**REQUIRED ACTION**
Where the listing below reaches the line containing "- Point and", start writing out lines exactly, and stop once the line containing "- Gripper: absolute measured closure" has been written.

**SUPPLIED MATERIAL**
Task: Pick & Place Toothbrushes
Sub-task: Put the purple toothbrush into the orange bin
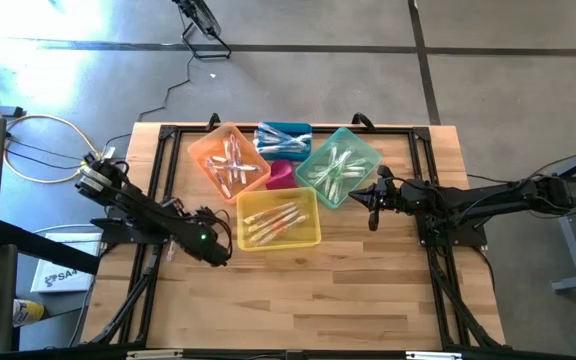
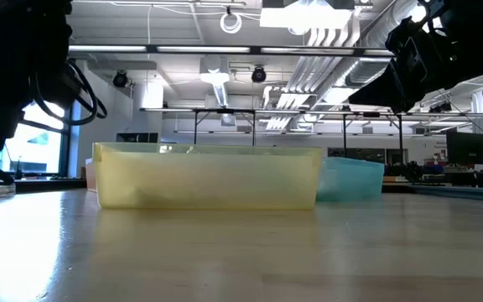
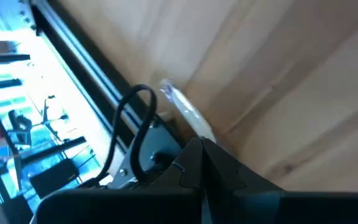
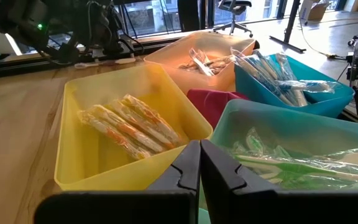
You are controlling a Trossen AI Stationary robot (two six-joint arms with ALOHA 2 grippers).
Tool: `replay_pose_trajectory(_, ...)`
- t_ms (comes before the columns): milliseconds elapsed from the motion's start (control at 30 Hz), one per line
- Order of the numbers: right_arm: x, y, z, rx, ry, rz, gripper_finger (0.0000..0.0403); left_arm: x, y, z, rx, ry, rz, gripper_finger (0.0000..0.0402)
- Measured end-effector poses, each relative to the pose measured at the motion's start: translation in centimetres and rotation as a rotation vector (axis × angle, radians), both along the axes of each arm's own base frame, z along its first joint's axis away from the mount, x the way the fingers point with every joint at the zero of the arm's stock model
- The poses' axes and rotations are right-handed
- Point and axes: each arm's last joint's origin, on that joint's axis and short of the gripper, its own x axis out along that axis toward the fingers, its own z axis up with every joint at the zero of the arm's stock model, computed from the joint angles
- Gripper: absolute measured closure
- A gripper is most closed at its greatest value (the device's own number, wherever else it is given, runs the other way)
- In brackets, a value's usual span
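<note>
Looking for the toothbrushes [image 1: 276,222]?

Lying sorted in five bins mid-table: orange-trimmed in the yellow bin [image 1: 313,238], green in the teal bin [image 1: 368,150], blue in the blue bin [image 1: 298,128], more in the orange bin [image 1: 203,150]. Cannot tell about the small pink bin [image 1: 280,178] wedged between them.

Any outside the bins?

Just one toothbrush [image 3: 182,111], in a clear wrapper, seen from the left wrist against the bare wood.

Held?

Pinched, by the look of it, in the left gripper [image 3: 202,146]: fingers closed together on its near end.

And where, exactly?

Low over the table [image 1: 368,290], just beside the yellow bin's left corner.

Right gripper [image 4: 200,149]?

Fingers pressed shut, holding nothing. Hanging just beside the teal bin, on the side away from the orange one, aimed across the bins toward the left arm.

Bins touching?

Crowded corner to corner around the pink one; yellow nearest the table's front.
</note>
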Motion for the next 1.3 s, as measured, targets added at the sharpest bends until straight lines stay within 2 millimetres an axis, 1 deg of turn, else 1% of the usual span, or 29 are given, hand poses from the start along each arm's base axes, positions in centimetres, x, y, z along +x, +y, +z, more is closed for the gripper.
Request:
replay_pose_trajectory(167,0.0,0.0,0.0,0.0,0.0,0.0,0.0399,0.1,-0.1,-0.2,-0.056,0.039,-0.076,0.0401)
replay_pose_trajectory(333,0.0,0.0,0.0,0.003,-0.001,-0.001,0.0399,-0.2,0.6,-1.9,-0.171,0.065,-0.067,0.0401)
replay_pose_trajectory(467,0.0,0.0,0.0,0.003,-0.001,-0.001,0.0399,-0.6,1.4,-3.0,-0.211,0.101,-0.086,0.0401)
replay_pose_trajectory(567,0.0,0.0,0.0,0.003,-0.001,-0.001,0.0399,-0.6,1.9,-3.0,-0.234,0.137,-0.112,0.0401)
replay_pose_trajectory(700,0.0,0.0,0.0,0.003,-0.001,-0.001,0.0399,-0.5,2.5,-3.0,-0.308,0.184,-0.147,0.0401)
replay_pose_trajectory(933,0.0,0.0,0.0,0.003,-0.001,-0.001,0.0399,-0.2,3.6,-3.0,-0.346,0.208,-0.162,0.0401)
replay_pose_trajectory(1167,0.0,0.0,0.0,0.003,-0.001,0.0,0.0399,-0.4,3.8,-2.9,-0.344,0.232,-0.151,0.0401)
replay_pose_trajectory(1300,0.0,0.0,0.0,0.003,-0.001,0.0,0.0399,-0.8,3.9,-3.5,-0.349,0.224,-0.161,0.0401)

**SOLUTION TO THIS TASK**
- Point and axes: each arm's last joint's origin, on that joint's axis and short of the gripper, its own x axis out along that axis toward the fingers, its own z axis up with every joint at the zero of the arm's stock model, computed from the joint angles
- Gripper: absolute measured closure

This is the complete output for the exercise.